By Zarni Mann 15 August 2014

MANDALAY — Residents of Nyaung Wun village in Mandalay Division say they plan to take legal action against police here who fired into a crowd during a confrontation on Thursday in which three villagers and a police officer were injured.

“We are now planning to sue those policemen at the Sint Gu Township court,” said Tin Naing, a villager. “We want justice for what happened here. We believe there will be rule of law and the police who opened fired will be punished for what they have done.”

On Thursday, dozens of police officers were trapped for hours inside a village school after angry villagers surrounded the building in the shootings’ aftermath.

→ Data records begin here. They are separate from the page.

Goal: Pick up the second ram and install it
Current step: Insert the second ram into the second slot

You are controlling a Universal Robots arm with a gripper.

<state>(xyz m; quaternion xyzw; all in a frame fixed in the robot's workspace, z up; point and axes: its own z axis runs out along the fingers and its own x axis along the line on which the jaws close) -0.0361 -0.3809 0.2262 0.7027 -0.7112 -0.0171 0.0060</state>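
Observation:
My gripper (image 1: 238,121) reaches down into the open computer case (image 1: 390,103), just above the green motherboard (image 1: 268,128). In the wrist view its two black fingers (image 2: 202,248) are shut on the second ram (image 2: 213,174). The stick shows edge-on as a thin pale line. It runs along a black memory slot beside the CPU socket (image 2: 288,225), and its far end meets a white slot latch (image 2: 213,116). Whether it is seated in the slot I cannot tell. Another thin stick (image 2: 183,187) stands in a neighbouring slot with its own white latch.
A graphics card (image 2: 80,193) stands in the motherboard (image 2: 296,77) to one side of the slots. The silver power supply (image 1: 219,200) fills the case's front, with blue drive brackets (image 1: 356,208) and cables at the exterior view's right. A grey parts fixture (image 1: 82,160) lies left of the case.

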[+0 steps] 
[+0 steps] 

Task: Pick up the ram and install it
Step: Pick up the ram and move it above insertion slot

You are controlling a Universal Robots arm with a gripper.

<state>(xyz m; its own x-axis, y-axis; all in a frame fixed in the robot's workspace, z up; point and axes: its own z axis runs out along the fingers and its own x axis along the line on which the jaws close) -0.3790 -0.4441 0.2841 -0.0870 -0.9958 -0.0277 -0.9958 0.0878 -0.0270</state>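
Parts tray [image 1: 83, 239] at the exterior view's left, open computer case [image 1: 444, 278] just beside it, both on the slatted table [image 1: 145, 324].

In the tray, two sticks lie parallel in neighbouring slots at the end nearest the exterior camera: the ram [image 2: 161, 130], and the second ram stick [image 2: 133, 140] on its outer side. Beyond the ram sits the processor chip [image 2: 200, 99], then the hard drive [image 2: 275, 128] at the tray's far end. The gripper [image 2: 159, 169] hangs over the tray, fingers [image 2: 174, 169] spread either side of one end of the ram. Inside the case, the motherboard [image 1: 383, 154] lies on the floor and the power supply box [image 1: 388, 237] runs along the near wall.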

They were eventually allowed to leave the school unharmed, following negotiations at the local monastery late on Thursday evening between village elders and authorities from the Mandalay divisional police.

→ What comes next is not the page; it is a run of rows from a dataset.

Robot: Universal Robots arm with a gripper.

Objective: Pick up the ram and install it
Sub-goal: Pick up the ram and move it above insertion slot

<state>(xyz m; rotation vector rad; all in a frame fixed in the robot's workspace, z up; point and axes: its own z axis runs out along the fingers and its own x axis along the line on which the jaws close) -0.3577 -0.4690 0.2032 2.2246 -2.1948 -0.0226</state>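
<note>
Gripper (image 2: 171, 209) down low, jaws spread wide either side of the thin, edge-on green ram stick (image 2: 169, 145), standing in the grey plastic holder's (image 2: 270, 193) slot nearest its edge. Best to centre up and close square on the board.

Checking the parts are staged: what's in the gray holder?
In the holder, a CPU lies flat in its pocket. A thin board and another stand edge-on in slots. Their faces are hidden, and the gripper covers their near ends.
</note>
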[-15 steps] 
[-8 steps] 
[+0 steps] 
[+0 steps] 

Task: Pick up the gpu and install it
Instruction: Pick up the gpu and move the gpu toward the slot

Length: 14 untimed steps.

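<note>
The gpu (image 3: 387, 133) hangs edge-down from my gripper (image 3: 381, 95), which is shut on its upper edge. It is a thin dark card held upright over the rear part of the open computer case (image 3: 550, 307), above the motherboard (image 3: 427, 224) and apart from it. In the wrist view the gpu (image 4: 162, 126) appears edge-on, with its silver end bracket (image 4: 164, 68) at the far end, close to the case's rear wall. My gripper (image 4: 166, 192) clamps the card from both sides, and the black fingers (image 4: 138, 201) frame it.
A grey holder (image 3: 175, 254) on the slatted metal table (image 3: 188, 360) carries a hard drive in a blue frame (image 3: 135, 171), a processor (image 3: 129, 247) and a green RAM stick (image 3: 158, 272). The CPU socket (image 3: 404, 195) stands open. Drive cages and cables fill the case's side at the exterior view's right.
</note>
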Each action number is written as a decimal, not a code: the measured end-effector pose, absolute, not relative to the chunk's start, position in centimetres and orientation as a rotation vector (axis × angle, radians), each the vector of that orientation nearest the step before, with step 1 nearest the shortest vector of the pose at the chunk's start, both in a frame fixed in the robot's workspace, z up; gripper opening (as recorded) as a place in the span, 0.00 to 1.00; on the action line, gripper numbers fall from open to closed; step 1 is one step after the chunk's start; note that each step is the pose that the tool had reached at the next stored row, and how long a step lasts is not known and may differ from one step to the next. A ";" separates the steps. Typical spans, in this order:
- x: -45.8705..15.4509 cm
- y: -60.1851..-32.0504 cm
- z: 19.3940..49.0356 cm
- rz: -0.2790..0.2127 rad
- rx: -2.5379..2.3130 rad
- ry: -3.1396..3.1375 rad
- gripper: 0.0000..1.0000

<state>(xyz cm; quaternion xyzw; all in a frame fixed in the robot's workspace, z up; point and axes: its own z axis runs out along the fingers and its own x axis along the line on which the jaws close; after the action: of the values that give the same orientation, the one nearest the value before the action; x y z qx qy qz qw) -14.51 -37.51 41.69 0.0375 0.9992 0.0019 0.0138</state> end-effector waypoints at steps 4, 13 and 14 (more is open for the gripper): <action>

“The deputy police officer from the Mandalay divisional police office promised that he would take action against the police who fired into the crowd with live rounds,” said U Pannita, a Buddhist monk who witnessed the negotiations. “The villagers handed back the police who were trapped in the school and also told the police that they would sue them to get justice.”

Villagers said negotiations produced several promises from the police, including that they not act violently in the future; take care of the medical expenses of those injured; repair damages to the school compound resulting from the standoff; and take action against the officer who ordered police to fire on the crowd.

The injured woman, San Kyin Nu, has had to have a steel plate inserted into the leg through which a bullet passed and is currently hospitalized at a hospital in the city of Mandalay.

Two other villagers reportedly suffered minor injuries in the altercation on Thursday, and a police officer was wounded when he was struck by a stone hurled from the crowd.

The violence stemmed from a land dispute in the village, with local residents claiming the military had confiscated thousands of acres of their farmland in the 1980s. Protests against the land seizure have been taking place since June.